▶ [What you are asked to do]
Check every line in the listing below for "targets". Copy the ones where it occurs.

▶ [Provided records]
-*-
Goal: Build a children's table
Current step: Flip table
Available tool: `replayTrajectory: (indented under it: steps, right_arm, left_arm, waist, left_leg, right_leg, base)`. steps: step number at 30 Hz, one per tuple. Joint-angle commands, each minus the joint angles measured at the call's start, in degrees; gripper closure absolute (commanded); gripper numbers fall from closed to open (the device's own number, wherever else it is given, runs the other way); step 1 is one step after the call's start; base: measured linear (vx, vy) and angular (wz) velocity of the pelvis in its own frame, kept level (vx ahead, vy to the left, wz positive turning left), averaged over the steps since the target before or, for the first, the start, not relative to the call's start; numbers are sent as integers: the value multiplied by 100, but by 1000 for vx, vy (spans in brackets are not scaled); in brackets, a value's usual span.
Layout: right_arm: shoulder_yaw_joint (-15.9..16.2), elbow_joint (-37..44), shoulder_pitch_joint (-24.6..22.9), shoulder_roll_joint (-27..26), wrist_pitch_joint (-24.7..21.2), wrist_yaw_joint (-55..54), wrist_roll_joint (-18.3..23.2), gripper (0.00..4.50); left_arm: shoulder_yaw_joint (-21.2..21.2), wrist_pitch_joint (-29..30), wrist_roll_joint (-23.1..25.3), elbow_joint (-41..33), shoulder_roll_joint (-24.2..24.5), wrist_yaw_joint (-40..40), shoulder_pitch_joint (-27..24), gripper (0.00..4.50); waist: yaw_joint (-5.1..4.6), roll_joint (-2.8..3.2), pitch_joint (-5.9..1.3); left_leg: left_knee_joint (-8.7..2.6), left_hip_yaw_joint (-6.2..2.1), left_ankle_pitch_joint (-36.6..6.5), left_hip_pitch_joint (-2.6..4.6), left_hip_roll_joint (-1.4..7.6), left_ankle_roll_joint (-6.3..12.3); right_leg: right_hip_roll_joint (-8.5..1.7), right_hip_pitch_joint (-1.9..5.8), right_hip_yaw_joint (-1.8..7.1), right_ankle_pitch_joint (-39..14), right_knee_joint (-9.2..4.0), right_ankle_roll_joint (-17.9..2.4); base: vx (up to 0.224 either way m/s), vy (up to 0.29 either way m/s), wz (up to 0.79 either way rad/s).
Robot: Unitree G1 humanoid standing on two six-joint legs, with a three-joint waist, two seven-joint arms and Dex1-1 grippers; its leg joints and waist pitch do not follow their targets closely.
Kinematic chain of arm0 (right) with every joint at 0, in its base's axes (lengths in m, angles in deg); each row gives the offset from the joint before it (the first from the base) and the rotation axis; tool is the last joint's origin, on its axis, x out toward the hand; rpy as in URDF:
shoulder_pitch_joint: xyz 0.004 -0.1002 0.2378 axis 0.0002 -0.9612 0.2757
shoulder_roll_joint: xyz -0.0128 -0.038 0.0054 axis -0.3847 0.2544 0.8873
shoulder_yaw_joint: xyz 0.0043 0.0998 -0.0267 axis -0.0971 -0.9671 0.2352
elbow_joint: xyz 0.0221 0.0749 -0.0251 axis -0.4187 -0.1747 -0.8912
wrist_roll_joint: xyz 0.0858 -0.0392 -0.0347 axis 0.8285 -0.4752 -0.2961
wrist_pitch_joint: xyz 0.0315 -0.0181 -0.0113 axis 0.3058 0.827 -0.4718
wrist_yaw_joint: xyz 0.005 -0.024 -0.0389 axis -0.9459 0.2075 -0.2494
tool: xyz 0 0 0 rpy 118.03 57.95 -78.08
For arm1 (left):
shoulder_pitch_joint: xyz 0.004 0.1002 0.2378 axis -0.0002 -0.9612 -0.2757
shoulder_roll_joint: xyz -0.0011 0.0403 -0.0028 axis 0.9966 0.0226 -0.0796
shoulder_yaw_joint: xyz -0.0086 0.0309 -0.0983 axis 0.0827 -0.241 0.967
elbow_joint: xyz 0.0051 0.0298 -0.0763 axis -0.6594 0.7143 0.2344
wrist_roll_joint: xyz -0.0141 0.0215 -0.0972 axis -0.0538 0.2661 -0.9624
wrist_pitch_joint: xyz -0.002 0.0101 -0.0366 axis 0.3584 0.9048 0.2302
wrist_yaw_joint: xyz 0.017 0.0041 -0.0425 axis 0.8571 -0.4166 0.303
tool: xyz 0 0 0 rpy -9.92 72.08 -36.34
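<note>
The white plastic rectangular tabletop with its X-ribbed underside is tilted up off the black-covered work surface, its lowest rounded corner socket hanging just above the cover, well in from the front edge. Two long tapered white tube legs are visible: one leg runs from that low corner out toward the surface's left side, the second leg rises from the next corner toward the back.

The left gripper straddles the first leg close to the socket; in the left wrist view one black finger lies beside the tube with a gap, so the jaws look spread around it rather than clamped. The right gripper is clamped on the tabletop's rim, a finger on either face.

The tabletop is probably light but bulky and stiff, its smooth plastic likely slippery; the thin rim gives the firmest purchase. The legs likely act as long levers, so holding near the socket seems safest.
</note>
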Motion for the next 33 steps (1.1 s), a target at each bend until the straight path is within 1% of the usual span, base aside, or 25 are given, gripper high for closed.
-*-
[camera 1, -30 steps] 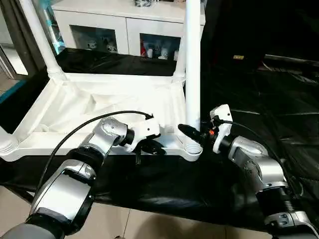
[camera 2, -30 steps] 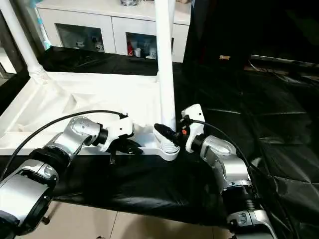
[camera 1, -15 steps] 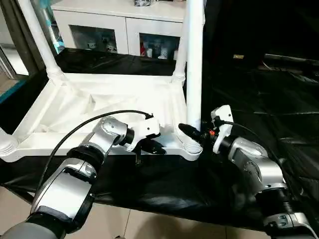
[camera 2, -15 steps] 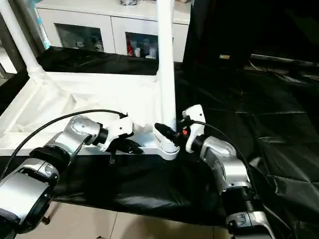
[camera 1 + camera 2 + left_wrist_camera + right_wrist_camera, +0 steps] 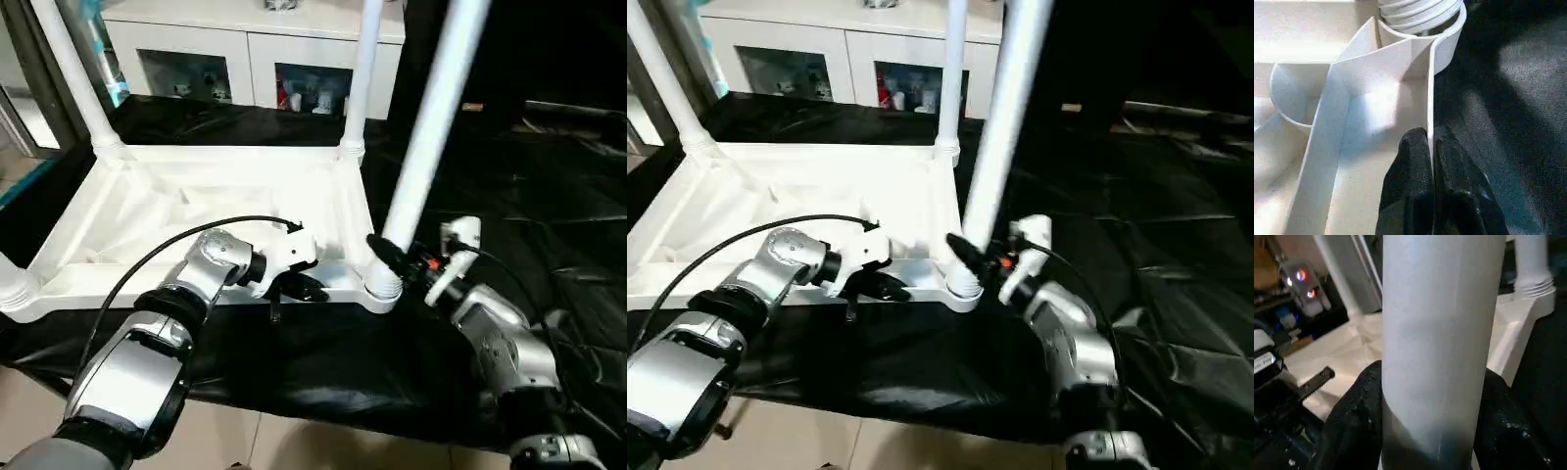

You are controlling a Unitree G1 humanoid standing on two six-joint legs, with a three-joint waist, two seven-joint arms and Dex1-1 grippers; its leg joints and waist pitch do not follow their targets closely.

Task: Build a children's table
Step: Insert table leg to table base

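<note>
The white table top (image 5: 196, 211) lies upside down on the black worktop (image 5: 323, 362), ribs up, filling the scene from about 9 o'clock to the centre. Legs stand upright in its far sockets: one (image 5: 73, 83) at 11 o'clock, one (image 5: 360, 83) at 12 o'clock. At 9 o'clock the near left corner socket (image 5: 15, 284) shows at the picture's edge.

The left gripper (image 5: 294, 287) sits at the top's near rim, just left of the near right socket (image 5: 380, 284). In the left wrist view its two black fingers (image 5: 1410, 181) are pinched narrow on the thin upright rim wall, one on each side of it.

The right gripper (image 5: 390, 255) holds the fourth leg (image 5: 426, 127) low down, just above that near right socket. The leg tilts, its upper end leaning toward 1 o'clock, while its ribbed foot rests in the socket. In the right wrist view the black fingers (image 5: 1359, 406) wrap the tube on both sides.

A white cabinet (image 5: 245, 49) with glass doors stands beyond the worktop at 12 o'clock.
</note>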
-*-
▶ [Exercise output]
Robot: Unitree G1 humanoid standing on two six-joint legs, with a three-joint waist, two seven-joint arms and Dex1-1 grippers; its leg joints and waist pitch do not follow their targets closely.
You are controlling a Unitree G1 humanoid standing on two six-joint legs, with a three-joint waist, two seven-joint arms and Dex1-1 grippers; its leg joints and waist pitch do not follow their targets closely.

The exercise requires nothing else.